Instructions for the task —
Transcribe exactly the lines from the one holding "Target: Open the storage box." through the closing line of the entries below. Pictures stay out of the copy.

[Stored data entries]
========================================================================

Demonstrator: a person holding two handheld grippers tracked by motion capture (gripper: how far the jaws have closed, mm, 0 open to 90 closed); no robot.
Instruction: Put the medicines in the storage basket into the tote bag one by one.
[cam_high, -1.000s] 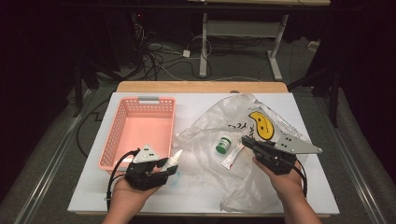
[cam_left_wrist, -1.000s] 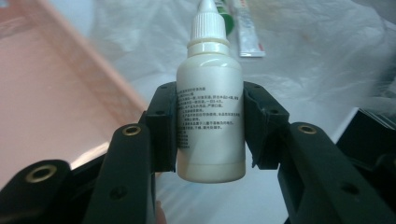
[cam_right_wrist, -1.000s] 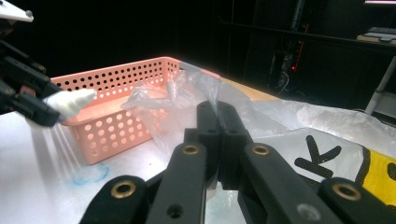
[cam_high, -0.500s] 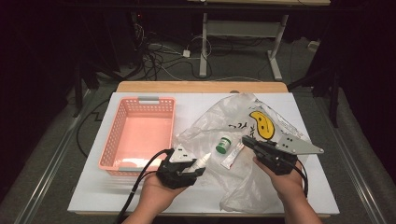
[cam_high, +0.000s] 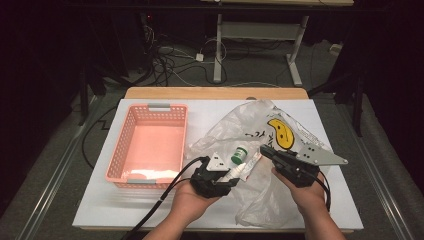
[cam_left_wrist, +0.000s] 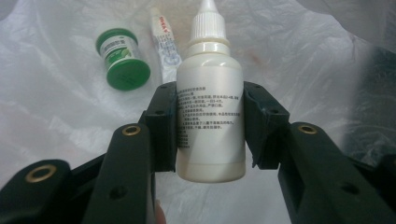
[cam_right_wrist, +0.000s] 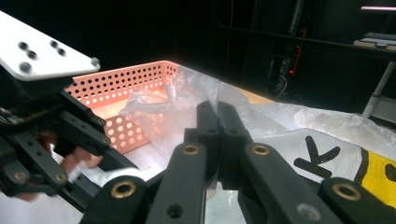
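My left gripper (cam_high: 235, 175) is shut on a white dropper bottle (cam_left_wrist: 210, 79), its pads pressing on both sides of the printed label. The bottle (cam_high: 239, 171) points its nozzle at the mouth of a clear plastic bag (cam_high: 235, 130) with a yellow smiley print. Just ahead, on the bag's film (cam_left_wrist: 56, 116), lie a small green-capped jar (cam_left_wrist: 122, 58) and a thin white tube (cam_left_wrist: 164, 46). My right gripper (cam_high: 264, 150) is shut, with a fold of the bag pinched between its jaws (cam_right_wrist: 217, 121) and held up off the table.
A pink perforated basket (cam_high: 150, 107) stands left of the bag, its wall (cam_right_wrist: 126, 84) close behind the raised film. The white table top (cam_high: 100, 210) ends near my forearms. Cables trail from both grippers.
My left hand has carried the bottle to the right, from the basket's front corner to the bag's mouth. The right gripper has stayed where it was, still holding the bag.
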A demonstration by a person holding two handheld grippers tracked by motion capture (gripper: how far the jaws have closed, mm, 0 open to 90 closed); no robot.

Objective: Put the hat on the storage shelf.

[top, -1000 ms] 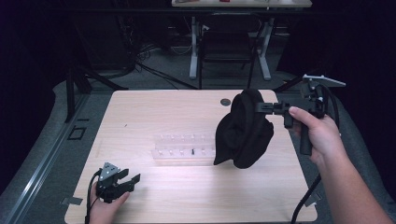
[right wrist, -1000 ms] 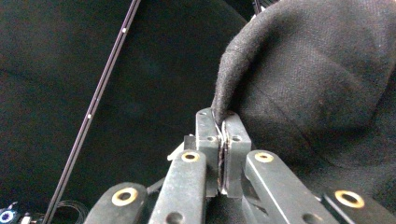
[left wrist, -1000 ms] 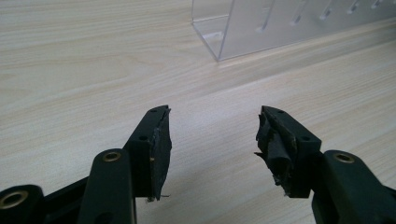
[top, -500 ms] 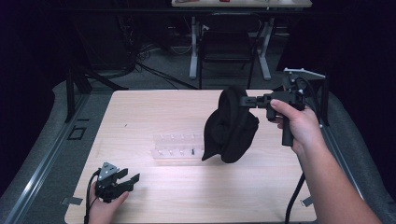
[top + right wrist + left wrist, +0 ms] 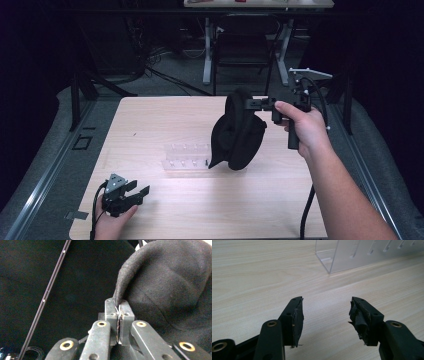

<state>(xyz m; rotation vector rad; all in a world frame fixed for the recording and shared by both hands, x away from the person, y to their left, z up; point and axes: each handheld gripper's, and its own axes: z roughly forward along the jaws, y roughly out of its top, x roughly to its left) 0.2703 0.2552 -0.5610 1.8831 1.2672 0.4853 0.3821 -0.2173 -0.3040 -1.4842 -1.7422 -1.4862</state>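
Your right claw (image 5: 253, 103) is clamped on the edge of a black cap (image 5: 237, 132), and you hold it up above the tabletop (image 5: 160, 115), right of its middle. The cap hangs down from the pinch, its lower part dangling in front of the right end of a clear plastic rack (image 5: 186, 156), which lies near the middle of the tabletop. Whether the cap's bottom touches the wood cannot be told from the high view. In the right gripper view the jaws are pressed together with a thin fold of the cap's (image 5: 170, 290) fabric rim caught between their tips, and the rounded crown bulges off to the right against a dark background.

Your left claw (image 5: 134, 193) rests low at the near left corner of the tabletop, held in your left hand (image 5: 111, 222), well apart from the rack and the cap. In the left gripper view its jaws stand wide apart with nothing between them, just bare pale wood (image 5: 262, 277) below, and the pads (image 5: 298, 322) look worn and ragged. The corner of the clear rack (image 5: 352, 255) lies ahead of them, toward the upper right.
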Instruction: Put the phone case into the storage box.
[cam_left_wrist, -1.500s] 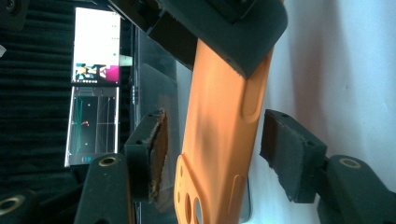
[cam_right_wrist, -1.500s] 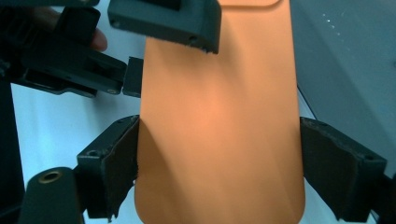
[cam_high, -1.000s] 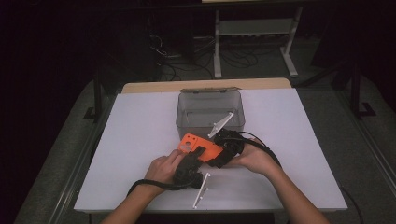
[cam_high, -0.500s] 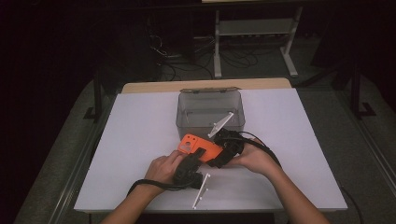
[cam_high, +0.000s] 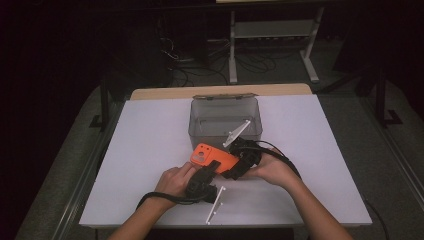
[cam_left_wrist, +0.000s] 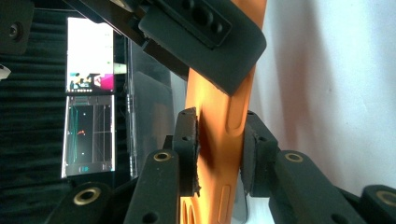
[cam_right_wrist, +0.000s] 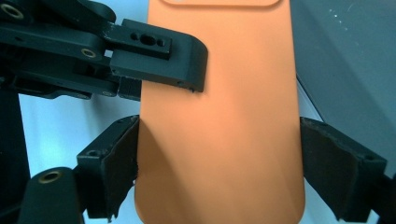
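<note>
Since the left gripper (cam_high: 214, 168) has just been closing its jaws and now pinches the orange phone (cam_left_wrist: 219, 140) across its thin faces, any twist of that hand could lever the phone out of the right gripper (cam_right_wrist: 219, 182), whose jaws hold it wide across its side edges. A slack hold there would let it slip onto the white bench (cam_high: 150, 150) just in front of the grey bin (cam_high: 225, 120). Beyond, a careless swing might strike the bin wall.
</note>
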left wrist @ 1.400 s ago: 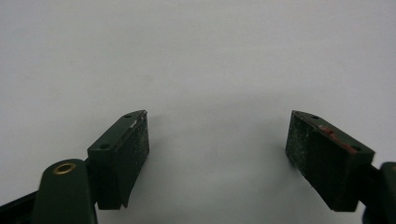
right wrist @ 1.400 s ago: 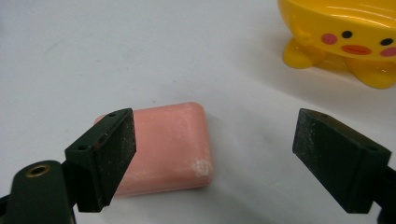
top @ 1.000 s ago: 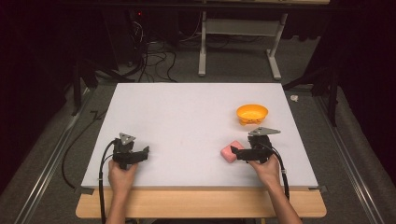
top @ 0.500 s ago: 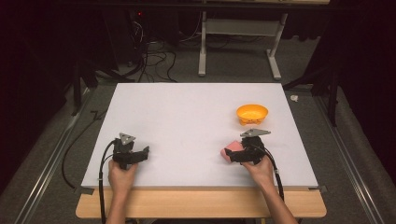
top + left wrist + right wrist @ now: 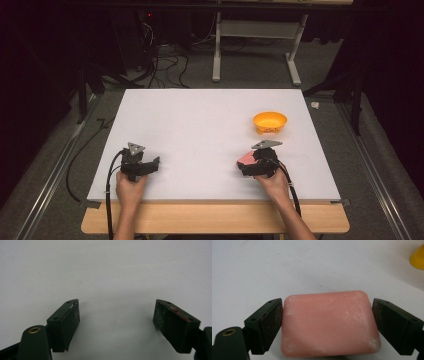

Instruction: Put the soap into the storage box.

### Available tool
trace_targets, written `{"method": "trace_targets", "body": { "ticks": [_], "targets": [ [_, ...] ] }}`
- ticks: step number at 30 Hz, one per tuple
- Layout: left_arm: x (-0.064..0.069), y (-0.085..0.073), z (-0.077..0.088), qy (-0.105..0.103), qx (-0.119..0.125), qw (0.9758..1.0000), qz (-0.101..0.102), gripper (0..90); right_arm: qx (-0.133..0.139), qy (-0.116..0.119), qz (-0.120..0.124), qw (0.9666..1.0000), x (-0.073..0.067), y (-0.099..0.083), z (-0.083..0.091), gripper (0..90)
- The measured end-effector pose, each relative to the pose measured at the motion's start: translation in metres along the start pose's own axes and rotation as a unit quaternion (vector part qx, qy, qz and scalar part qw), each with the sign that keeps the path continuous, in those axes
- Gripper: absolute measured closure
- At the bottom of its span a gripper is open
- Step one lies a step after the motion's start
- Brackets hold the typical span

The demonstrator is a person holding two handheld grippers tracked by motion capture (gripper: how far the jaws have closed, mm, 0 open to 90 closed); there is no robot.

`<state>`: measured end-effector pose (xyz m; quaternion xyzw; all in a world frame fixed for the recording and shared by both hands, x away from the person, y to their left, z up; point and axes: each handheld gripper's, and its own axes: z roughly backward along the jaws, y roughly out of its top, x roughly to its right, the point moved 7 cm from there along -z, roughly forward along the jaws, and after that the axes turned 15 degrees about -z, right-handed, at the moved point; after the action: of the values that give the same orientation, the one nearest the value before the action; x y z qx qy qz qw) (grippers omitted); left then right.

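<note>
The right claw [image 5: 327,322] has its two black jaws on either side of a pink soap bar [image 5: 329,323]. The left jaw touches the soap's side. The right jaw sits just beside the other side, maybe touching; I cannot tell if the claw squeezes it yet. The soap lies flat on the white table [image 5: 287,265], right between the jaws.

From the high view, the right claw [image 5: 248,167] is near the front edge of the table [image 5: 200,125], and the pink soap bar [image 5: 244,158] peeks out at its tip. An orange bowl [image 5: 270,122] stands a little way beyond the claw, off to one side. I cannot see anything in it. In the right gripper view, a bit of the orange bowl [image 5: 418,258] shows far ahead of the right jaw.

The left claw [image 5: 116,322] is wide open and holds nothing. Bare table [image 5: 112,270] lies between its jaws. From above, the left claw [image 5: 155,164] is well apart from the soap and the bowl.
</note>
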<state>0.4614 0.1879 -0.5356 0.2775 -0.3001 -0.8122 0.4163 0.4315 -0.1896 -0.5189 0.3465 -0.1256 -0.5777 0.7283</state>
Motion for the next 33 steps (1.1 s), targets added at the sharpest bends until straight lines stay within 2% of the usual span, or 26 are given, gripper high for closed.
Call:
{"method": "trace_targets", "body": {
  "ticks": [7, 13, 19, 33],
  "targets": [
    [0.0001, 0.0, 0.0, 0.0, 0.0, 1.0, 0.0, 21.6, -0.008, -0.007, 0.002, 0.9999, 0.0, -0.0025, -0.0044, 12.2],
    [0.0001, 0.0, 0.0, 0.0, 0.0, 1.0, 0.0, 21.6, -0.021, -0.025, 0.017, 0.9993, -0.0003, -0.0071, -0.0102, 13.1],
    [0.0001, 0.0001, 0.0, 0.0, 0.0, 1.0, 0.0, 21.7, -0.014, -0.022, 0.019, 0.9995, 0.0, -0.0076, -0.0104, 13.2],
    [0.0, 0.0, -0.0001, 0.0, 0.0, 1.0, 0.0, 21.6, -0.019, -0.025, 0.026, 0.9992, -0.0017, -0.0082, -0.0089, 13.5]
  ]
}}
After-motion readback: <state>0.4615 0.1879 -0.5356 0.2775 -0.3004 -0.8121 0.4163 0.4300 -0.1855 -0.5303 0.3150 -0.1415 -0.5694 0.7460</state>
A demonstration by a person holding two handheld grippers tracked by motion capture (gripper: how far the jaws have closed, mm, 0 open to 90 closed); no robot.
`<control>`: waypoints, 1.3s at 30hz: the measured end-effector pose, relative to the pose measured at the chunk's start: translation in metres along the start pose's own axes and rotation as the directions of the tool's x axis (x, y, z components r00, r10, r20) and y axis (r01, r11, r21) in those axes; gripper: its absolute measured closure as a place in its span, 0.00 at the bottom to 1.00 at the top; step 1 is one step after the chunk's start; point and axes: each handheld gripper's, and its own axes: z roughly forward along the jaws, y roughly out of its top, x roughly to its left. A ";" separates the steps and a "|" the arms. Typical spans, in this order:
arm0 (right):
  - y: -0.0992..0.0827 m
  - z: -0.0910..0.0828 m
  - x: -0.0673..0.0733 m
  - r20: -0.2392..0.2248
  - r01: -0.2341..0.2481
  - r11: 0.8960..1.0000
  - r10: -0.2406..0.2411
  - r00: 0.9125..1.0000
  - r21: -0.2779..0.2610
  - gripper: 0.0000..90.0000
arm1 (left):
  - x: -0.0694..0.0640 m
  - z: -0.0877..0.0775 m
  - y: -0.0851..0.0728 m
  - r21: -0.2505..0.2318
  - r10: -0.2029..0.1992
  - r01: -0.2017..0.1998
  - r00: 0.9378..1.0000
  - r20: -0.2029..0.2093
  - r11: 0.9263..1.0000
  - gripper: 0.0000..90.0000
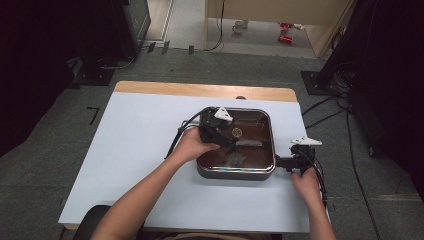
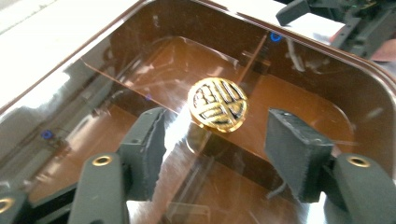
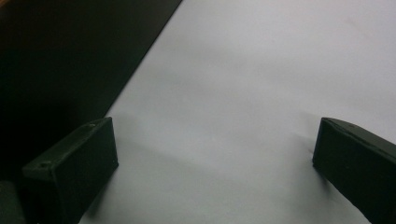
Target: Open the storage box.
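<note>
Left gripper view: my left tool (image 2: 215, 144) hangs half-open over the brown lid (image 2: 140, 65), its gold knob (image 2: 218, 104) just ahead between the pads, untouched. My right tool (image 3: 215, 168) gapes over the counter (image 3: 261, 70).

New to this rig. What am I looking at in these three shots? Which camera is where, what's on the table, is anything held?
There's no robot arm here. A person holds a hand-operated two-jaw gripper in each hand.

The high view looks down from above the person's side. It shows a table with a pale cover, and on it a brown square lidded pan with a round gold knob in the middle of its see-through lid. The left gripper is over the lid; the right gripper lies at the pan's right side.

The left gripper view rides on that gripper and looks along its black jaws. They stand apart on either side of the gold knob, not touching it, so nothing is gripped yet.

The right gripper view does the same for the right gripper: jaws wide open over the bare cover, holding nothing.
</note>
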 end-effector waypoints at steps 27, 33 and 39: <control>0.000 0.000 0.000 -0.001 -0.001 1.000 0.001 1.000 0.001 0.00 | -0.003 0.019 -0.002 -0.030 0.028 -0.028 1.000 -0.002 0.999 0.65; 0.000 0.000 0.000 -0.001 -0.001 1.000 0.001 1.000 0.001 0.00 | -0.003 0.017 -0.001 -0.029 0.021 -0.021 1.000 0.009 0.999 0.65; 0.000 0.000 0.000 -0.001 -0.001 1.000 0.001 1.000 0.001 0.00 | -0.002 0.008 0.003 -0.041 0.010 -0.009 1.000 0.025 0.999 0.65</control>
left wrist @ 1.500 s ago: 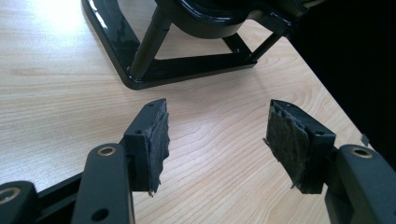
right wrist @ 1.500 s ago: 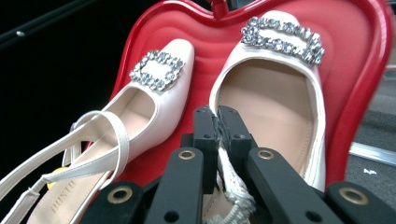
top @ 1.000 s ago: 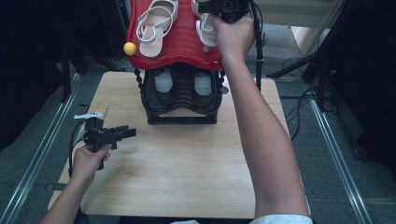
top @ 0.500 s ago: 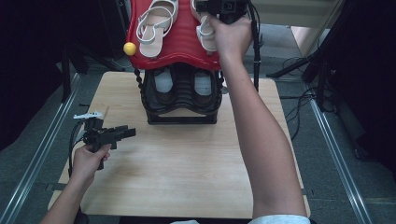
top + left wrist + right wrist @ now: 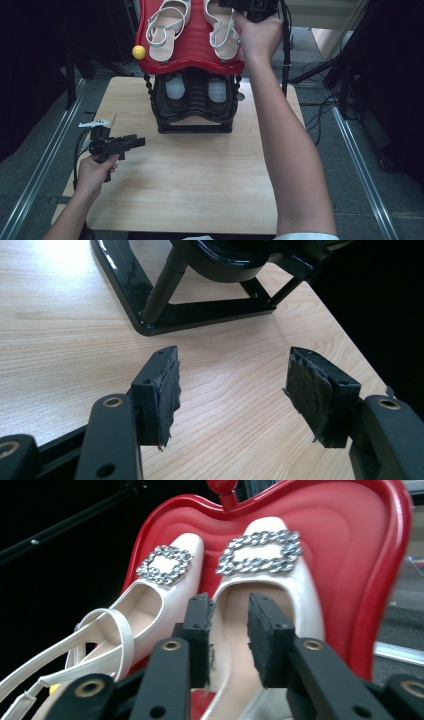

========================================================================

Finished task —
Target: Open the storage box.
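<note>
Left gripper view: my left tool (image 2: 215, 144) hangs half-open over the brown lid (image 2: 140, 65), its gold knob (image 2: 218, 104) just ahead between the pads, untouched. My right tool (image 3: 215, 168) gapes over the counter (image 3: 261, 70).

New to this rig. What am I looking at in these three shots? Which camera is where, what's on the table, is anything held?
There's no robot arm here. A person holds a hand-operated two-jaw gripper in each hand.

The high view looks down from above the person's side. It shows a table with a pale cover, and on it a brown square lidded pan with a round gold knob in the middle of its see-through lid. The left gripper is over the lid; the right gripper lies at the pan's right side.

The left gripper view rides on that gripper and looks along its black jaws. They stand apart on either side of the gold knob, not touching it, so nothing is gripped yet.

The right gripper view does the same for the right gripper: jaws wide open over the bare cover, holding nothing.
</note>
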 end-effector waypoints at steps 27, 33 and 39: <control>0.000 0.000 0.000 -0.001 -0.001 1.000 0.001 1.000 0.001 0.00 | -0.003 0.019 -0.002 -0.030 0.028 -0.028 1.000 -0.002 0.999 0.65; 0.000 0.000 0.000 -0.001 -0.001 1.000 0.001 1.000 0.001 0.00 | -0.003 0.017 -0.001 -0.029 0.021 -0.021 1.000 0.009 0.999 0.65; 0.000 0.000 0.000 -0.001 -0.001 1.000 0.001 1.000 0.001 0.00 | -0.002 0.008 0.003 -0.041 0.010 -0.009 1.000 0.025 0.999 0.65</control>
left wrist @ 1.500 s ago: 
right wrist @ 1.500 s ago: 
top @ 1.000 s ago: 
top @ 0.500 s ago: 
top + left wrist + right wrist @ now: 

There is no more output to give.